- TASK INSTRUCTIONS: In the records below, find the line holding "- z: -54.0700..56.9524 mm" and the line holding "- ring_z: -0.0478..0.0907". Set down both, with every line between them, exactly.
--------------------------------
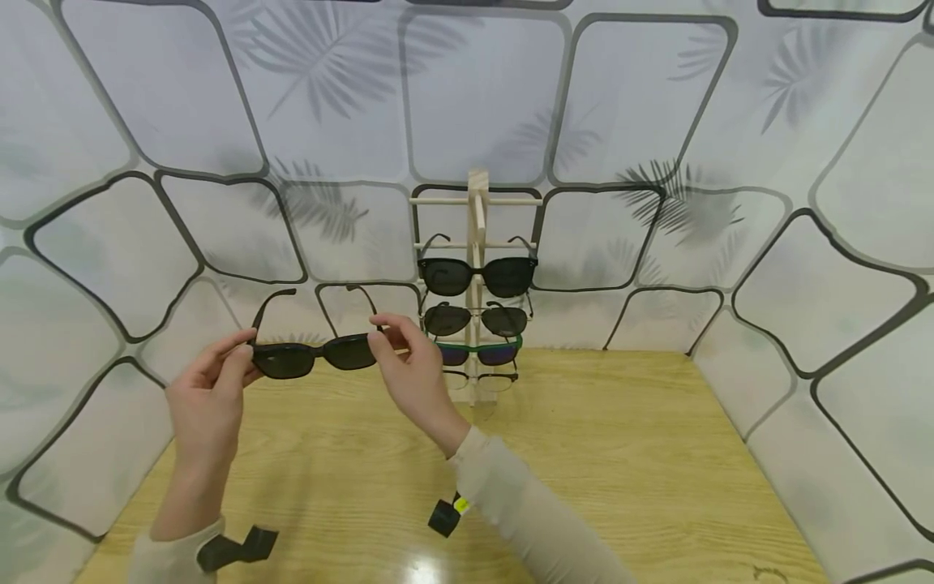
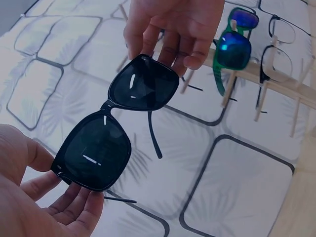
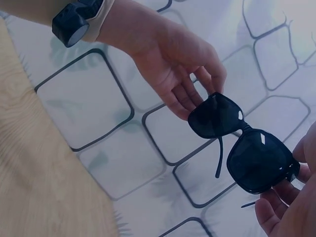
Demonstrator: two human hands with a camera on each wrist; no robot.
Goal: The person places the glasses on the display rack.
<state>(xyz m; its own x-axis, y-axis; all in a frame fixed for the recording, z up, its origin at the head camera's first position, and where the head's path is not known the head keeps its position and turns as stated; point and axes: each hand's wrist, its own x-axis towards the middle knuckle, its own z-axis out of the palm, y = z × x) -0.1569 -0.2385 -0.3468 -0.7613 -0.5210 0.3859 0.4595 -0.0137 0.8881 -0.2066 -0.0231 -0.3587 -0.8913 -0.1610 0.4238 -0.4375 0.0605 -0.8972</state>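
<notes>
A pair of black sunglasses (image 1: pixel 286 361) with dark lenses is held up above the table, its arms unfolded and pointing away. My left hand (image 1: pixel 212 401) pinches the frame at its left corner, thumb in front and fingers behind. At the opposite corner my right hand (image 1: pixel 416 373) pinches the frame between thumb and fingers. In the left wrist view the sunglasses (image 2: pixel 118 123) slant between both hands, lenses toward the camera. The right wrist view shows the right hand (image 3: pixel 173 64) at the upper corner of the sunglasses (image 3: pixel 242 143).
A wooden eyewear stand (image 1: pixel 477 219) stands at the back centre. It carries black sunglasses (image 1: pixel 477 276), aviator sunglasses (image 1: pixel 445 319), green-framed sunglasses (image 1: pixel 454 354) and thin-framed glasses (image 1: pixel 498 380). Its top bar (image 1: pixel 441 200) sticks out bare. Patterned walls (image 1: pixel 481 97) surround the wooden table (image 1: pixel 620 454).
</notes>
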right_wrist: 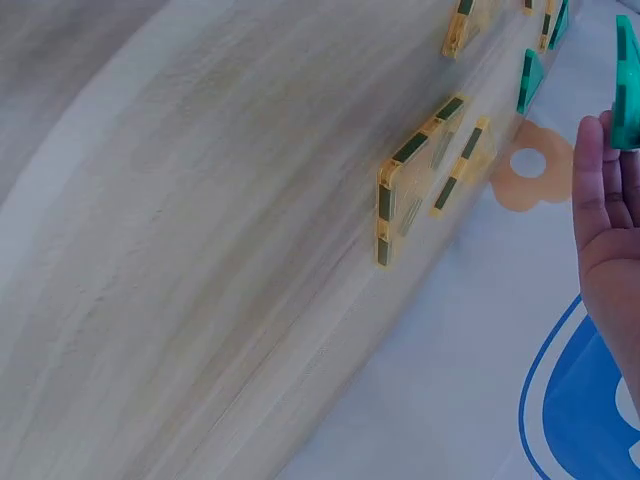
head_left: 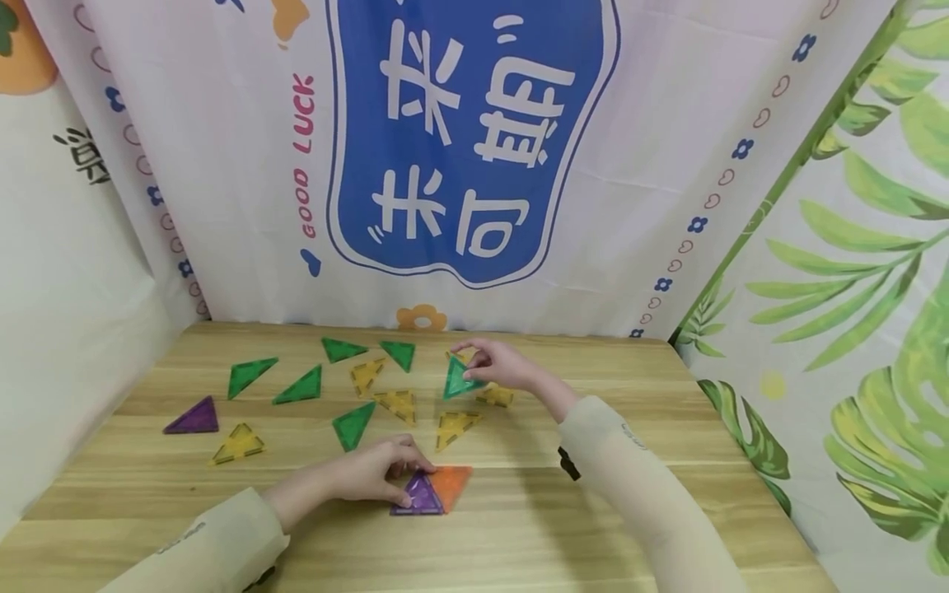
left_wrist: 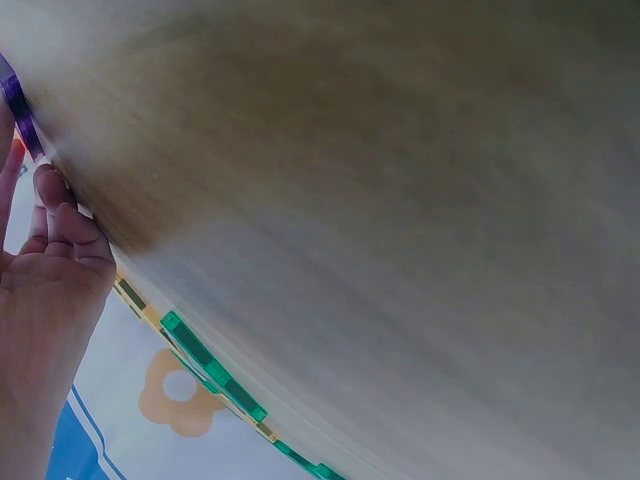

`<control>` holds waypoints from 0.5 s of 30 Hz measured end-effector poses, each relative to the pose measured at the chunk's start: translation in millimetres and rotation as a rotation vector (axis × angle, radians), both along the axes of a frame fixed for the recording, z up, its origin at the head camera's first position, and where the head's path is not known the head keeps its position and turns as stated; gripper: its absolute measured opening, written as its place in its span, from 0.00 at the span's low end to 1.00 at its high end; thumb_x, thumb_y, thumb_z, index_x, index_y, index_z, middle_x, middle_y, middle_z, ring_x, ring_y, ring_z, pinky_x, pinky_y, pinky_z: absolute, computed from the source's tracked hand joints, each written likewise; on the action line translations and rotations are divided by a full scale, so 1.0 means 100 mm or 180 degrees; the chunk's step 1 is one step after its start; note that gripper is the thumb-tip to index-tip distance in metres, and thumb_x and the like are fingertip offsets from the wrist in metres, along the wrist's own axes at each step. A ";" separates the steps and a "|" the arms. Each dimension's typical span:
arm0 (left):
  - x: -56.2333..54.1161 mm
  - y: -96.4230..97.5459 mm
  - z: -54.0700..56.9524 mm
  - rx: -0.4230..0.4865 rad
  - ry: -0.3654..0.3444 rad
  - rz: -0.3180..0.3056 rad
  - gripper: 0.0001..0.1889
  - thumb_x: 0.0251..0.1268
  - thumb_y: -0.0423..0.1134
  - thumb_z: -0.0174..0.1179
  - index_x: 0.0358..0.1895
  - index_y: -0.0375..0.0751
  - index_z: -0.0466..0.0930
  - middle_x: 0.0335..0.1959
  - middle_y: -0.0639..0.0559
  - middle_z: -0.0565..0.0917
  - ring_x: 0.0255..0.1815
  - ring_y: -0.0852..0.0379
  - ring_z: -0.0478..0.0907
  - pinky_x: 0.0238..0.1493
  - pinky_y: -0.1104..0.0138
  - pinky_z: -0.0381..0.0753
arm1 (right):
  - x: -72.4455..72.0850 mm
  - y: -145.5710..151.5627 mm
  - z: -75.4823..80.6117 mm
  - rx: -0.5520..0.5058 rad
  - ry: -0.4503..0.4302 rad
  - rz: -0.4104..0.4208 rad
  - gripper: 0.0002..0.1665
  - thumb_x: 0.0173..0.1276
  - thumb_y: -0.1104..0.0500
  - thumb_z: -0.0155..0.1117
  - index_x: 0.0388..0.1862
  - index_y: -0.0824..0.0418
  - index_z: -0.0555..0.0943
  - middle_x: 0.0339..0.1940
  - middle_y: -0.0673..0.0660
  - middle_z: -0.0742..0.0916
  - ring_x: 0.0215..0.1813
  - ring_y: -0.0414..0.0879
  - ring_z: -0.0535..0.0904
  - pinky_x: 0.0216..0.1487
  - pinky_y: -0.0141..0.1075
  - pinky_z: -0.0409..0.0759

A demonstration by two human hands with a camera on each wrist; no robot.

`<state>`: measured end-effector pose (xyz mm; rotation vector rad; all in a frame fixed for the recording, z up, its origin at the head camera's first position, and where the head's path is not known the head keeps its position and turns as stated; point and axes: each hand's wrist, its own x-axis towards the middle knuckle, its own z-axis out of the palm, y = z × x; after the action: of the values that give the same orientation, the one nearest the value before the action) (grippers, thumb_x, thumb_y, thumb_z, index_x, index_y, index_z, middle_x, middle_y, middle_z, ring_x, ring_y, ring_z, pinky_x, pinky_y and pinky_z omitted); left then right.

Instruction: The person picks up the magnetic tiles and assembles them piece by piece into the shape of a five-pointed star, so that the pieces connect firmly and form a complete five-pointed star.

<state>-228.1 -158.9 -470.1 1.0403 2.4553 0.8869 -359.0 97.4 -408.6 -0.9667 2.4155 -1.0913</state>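
My left hand (head_left: 374, 471) holds a purple translucent triangle tile (head_left: 424, 499) at the near middle of the table, thumb on one side and fingers on the other. Against its right edge lies an orange triangle tile (head_left: 454, 484). Farther back, my right hand (head_left: 510, 365) pinches a green triangle tile (head_left: 456, 380) between thumb and fingers. In the right wrist view this green tile (right_wrist: 627, 90) is raised off the tabletop. Yellow triangle tiles lie beneath and around the right hand, one of them (head_left: 456, 428) just in front of it. The left wrist view shows only the purple tile's edge (left_wrist: 20, 112).
Several green triangle tiles (head_left: 352, 425) and yellow ones (head_left: 396, 404) lie scattered over the back and left of the wooden table (head_left: 608, 486). Another purple triangle (head_left: 194, 417) is at far left. A printed cloth (head_left: 593, 263) hangs along the back edge.
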 end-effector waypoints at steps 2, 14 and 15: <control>-0.01 0.00 0.00 -0.0007 -0.0005 0.0014 0.24 0.51 0.45 0.70 0.55 0.56 0.79 0.36 0.59 0.72 0.34 0.63 0.68 0.35 0.73 0.71 | 0.04 0.04 0.04 -0.0040 0.0030 0.0078 0.25 0.67 0.61 0.61 0.63 0.51 0.72 0.32 0.53 0.87 0.34 0.43 0.81 0.38 0.46 0.81; -0.02 0.01 0.03 -0.0039 -0.0036 -0.0022 0.24 0.51 0.44 0.70 0.55 0.54 0.79 0.37 0.58 0.72 0.33 0.63 0.68 0.34 0.74 0.72 | 0.49 0.21 0.12 0.0008 0.0132 0.0466 0.23 0.66 0.61 0.63 0.60 0.53 0.73 0.32 0.51 0.86 0.33 0.40 0.81 0.33 0.31 0.79; -0.02 0.01 0.03 -0.0044 -0.0039 -0.0023 0.24 0.51 0.44 0.70 0.55 0.54 0.79 0.37 0.58 0.72 0.33 0.63 0.68 0.34 0.74 0.72 | 0.53 0.23 0.12 0.0026 0.0123 0.0467 0.23 0.66 0.61 0.63 0.59 0.54 0.74 0.32 0.51 0.86 0.33 0.40 0.81 0.33 0.31 0.79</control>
<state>-230.5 -157.7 -467.6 1.0354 2.4425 0.8703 -306.3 120.1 -397.0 -1.1523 2.3345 -1.0192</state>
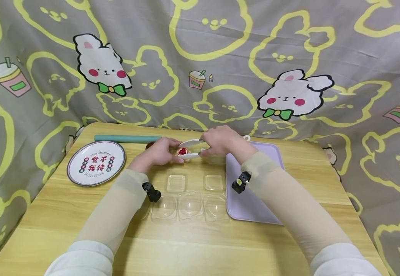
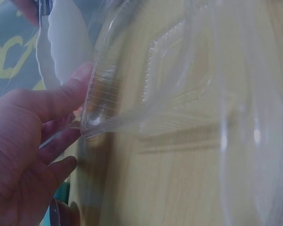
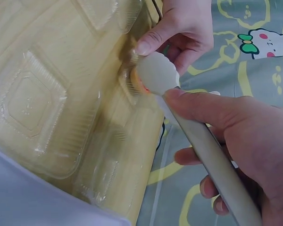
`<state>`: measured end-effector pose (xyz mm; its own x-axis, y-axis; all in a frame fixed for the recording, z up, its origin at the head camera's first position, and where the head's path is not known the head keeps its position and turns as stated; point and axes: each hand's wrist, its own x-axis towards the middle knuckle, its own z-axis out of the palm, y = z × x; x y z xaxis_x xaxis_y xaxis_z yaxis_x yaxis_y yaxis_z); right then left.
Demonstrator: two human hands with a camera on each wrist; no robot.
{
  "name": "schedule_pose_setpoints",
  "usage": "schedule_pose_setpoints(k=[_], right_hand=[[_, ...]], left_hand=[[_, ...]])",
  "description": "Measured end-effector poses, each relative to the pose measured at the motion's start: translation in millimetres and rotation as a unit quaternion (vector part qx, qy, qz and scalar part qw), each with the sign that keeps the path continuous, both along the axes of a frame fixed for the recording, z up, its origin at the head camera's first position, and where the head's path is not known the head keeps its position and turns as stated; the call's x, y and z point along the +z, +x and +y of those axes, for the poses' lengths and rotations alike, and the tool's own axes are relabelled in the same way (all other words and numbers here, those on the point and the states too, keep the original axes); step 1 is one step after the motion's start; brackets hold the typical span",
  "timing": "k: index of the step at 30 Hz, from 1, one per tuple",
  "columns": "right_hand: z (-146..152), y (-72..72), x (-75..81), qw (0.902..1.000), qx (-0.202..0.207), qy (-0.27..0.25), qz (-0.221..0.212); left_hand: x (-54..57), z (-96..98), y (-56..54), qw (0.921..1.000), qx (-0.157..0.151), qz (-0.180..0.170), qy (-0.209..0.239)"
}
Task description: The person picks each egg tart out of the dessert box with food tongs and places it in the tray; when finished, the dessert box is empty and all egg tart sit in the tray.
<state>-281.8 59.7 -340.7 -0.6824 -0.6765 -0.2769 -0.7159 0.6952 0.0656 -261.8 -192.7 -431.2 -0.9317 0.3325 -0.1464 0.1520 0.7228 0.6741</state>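
Observation:
My right hand point(image 1: 222, 142) grips a pair of tongs point(image 3: 205, 155) with white, scalloped tips and a long handle. Between the tips is a small round pastry point(image 1: 183, 151) with a glossy red topping. My left hand point(image 1: 161, 151) pinches the rim of a clear plastic container point(image 2: 101, 101), thumb on one side and fingers on the other. The pastry is at this container; whether it touches the bottom cannot be told. In the right wrist view, a white tong tip point(image 3: 156, 73) covers most of the pastry, close by the left thumb.
Several clear containers with domed lids point(image 1: 190, 205) stand in front of the hands. A lavender tray point(image 1: 255, 209) lies at right, partly under the right forearm. At left are a white plate point(image 1: 96, 177) with red lettering and a teal roll point(image 1: 127, 138). A patterned curtain hangs behind the table.

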Motion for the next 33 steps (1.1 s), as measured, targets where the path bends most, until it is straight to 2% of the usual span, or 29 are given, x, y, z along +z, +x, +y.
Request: schedule_pose_setpoints(k=[10, 20, 33], right_hand=[[0.1, -0.5, 1.4, 0.9997, -0.024, 0.000, 0.008], [-8.0, -0.3, 2.2, 0.9996, -0.023, 0.018, 0.001], [11.3, 0.3, 1.9, 0.9992, -0.027, -0.025, -0.013]], left_hand=[[1.5, 0.9, 0.9, 1.0000, 0.000, -0.007, 0.004], [3.4, -0.1, 0.9, 0.9999, 0.001, -0.010, 0.006], [-0.8, 0.9, 0.1, 1.0000, 0.001, -0.005, 0.008]])
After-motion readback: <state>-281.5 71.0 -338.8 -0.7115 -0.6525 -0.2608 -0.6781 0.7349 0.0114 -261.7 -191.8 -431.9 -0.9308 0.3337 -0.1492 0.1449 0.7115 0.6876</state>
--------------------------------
- RESULT:
  - z: -54.0700..56.9524 mm
  - rx: -0.4230..0.4865 rad
  - ry: -0.3654..0.3444 rad
  - rz: -0.3180..0.3056 rad
  - gripper: 0.0001..0.1889
  - thumb_x: 0.0251..0.1268
  - thumb_y: -0.0423..0.1134
  - thumb_z: -0.0174..0.1179
  - index_x: 0.0358..0.1895
  - index_y: -0.0375..0.0751
  - index_z: -0.0466..0.0930
  - middle_x: 0.0335..0.1959
  - middle_y: -0.0639..0.0559
  - middle_z: -0.0565..0.0917
  - ring_x: 0.0255..0.1815
  - ring_y: -0.0852..0.0379
  - ring_z: -0.0478..0.0907

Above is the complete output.